Excluding pictures, retype the line with "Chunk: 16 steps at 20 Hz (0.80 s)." and each line that follows it to the end of the data below, word for word.

(Saved data entries)
"""

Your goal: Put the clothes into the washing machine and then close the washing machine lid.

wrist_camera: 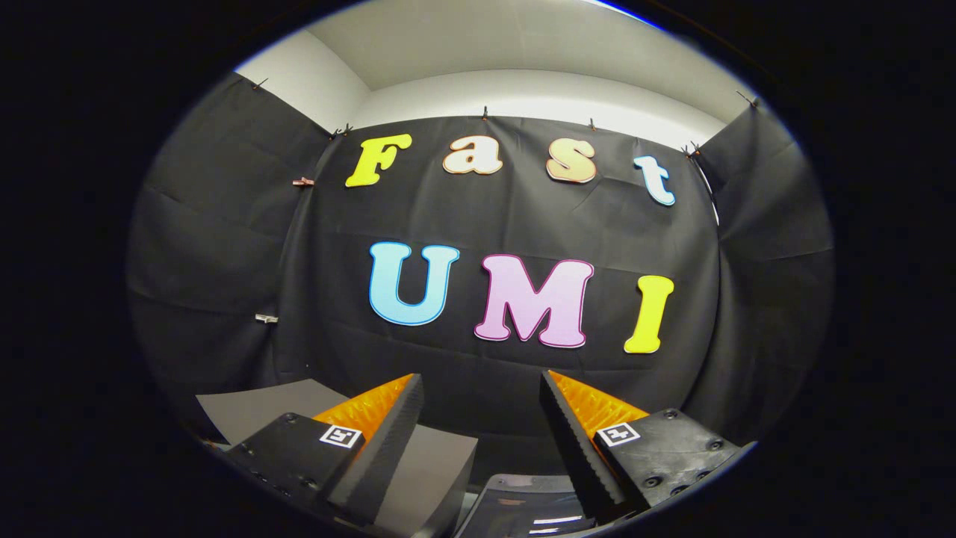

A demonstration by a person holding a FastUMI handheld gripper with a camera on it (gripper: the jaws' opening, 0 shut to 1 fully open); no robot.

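Observation:
My gripper [482, 388] is held up high and faces the black cloth wall of the booth. Its two fingers stand wide apart with nothing between them. Low down between the fingers shows a dark glossy curved surface [523, 508]; whether it is the washing machine's lid I cannot tell. I see no clothes from here.
A grey box-like block [426, 463] sits low behind the left finger, with a flat grey top [261, 411] reaching toward the left wall. Black cloth [523, 224] closes off the back and both sides, with a white wall [523, 90] above it.

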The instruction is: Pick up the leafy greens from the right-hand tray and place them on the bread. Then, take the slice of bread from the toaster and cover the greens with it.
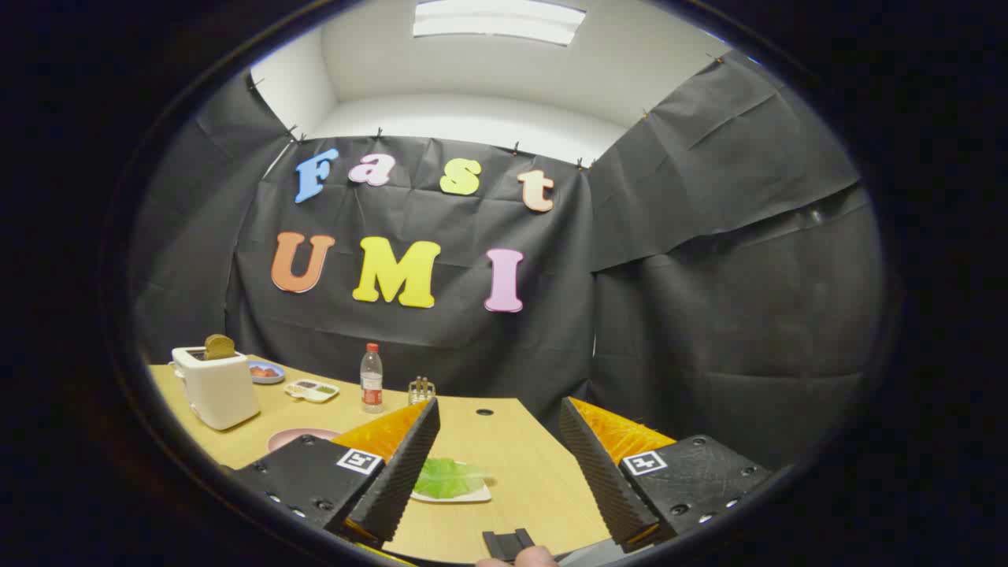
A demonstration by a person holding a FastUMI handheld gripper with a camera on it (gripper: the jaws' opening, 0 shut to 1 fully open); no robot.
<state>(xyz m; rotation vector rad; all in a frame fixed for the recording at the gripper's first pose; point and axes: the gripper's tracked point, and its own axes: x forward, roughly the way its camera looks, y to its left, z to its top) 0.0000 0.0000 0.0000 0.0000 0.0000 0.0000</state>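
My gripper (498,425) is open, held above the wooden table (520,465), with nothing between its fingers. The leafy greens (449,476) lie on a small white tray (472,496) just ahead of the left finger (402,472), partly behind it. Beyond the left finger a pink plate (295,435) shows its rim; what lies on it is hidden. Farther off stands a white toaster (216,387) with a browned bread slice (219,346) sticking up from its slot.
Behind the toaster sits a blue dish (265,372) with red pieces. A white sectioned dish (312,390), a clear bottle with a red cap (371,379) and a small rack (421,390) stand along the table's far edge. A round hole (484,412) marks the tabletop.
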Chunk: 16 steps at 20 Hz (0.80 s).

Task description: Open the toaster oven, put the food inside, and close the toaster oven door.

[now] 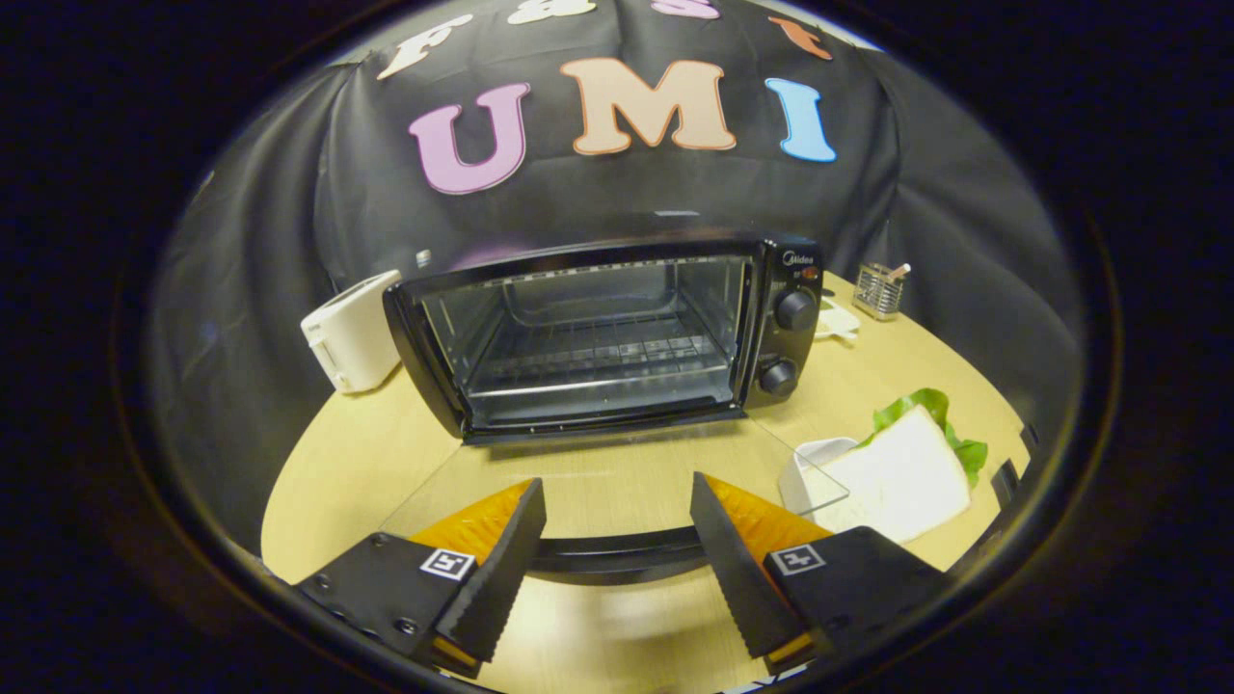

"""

[Response area]
Chunk: 16 steps at 20 Hz (0.80 s).

Task description: Open the toaster oven, put the food inside, and close the toaster oven door.

[now] 

The response to the exercise has been completed.